Truntzer Caroline, Mercier Catherine, Estève Jacques, Gautier Christian, Roy Pascal
CNRS, UMR 5558--Equipe Biostatistique Santé, Villeurbanne, France.
BMC Bioinformatics. 2007 Mar 13;8:90. doi: 10.1186/1471-2105-8-90.
With the advance of microarray technology, several methods for gene classification and prognosis have been already designed. However, under various denominations, some of these methods have similar approaches. This study evaluates the influence of gene expression variance structure on the performance of methods that describe the relationship between gene expression levels and a given phenotype through projection of data onto discriminant axes.
We compared Between-Group Analysis and Discriminant Analysis (with prior dimension reduction through Partial Least Squares or Principal Components Analysis). A geometric approach showed that these two methods are strongly related, but differ in the way they handle data structure. Yet, data structure helps understanding the predictive efficiency of these methods. Three main structure situations may be identified. When the clusters of points are clearly split, both methods perform equally well. When the clusters superpose, both methods fail to give interesting predictions. In intermediate situations, the configuration of the clusters of points has to be handled by the projection to improve prediction. For this, we recommend Discriminant Analysis. Besides, an innovative way of simulation generated the three main structures by modelling different partitions of the whole variance into within-group and between-group variances. These simulated datasets were used in complement to some well-known public datasets to investigate the methods behaviour in a large diversity of structure situations. To examine the structure of a dataset before analysis and preselect an a priori appropriate method for its analysis, we proposed a two-graph preliminary visualization tool: plotting patients on the Between-Group Analysis discriminant axis (x-axis) and on the first and the second within-group Principal Components Analysis component (y-axis), respectively.

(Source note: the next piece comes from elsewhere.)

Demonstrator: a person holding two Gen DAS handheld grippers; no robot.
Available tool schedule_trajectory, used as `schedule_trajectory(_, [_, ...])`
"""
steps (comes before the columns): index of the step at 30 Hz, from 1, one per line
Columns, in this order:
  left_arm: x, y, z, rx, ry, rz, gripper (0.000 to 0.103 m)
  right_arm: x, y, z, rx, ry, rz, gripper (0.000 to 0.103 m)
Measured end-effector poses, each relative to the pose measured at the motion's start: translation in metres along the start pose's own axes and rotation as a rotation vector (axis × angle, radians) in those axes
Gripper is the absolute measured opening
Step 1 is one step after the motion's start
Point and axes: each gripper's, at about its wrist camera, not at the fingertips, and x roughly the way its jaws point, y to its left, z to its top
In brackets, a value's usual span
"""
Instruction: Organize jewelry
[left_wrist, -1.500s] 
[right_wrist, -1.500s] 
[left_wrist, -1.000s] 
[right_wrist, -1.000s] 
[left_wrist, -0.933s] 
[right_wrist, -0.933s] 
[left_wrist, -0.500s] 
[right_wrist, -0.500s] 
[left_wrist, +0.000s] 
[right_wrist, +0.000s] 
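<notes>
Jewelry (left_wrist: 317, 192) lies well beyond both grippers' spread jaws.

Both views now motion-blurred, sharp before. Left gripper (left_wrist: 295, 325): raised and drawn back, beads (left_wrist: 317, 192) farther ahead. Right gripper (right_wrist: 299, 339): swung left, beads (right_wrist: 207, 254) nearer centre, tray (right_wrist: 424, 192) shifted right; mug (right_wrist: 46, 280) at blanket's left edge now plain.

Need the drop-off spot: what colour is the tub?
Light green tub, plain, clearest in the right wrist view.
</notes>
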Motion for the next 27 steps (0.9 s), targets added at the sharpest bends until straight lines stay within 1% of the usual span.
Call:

Discriminant Analysis outperformed Between-Group Analysis because it allows for the dataset structure. An a priori knowledge of that structure may guide the choice of the analysis method. Simulated datasets with known properties are valuable to assess and compare the performance of analysis methods, then implementation on real datasets checks and validates the results. Thus, we warn against the use of unchallenging datasets for method comparison, such as the Golub dataset, because their structure is such that any method would be efficient.
随着微阵列技术的发展,已经设计出了几种基因分类和预后的方法。然而,在各种名称下,其中一些方法有相似的方法。本研究评估了基因表达方差结构对通过将数据投影到判别轴上来描述基因表达水平与给定表型之间关系的方法性能的影响。
我们比较了组间分析和判别分析(通过偏最小二乘法或主成分分析进行先验降维)。一种几何方法表明这两种方法密切相关,但在处理数据结构的方式上有所不同。然而,数据结构有助于理解这些方法的预测效率。可以识别出三种主要的结构情况。当点簇明显分开时,两种方法表现同样良好。当簇重叠时,两种方法都无法给出有趣的预测。在中间情况下,点簇的配置必须通过投影来处理以改善预测。为此,我们推荐判别分析。此外,一种创新的模拟方法通过将整个方差建模为组内方差和组间方差的不同划分来生成三种主要结构。这些模拟数据集被用于补充一些知名的公共数据集,以研究方法在各种结构情况下的行为。为了在分析前检查数据集的结构并预先选择一种适合其分析的先验方法,我们提出了一种双图初步可视化工具:分别将患者绘制在组间分析判别轴(x轴)以及第一和第二组内主成分分析成分(y轴)上。
判别分析优于组间分析,因为它考虑了数据集结构。对该结构的先验知识可以指导分析方法的选择。具有已知属性的模拟数据集对于评估和比较分析方法的性能很有价值,然后在真实数据集上的实施可以检查和验证结果。因此,我们警告不要使用像Golub数据集这样缺乏挑战性的数据集进行方法比较,因为它们的结构使得任何方法都会有效。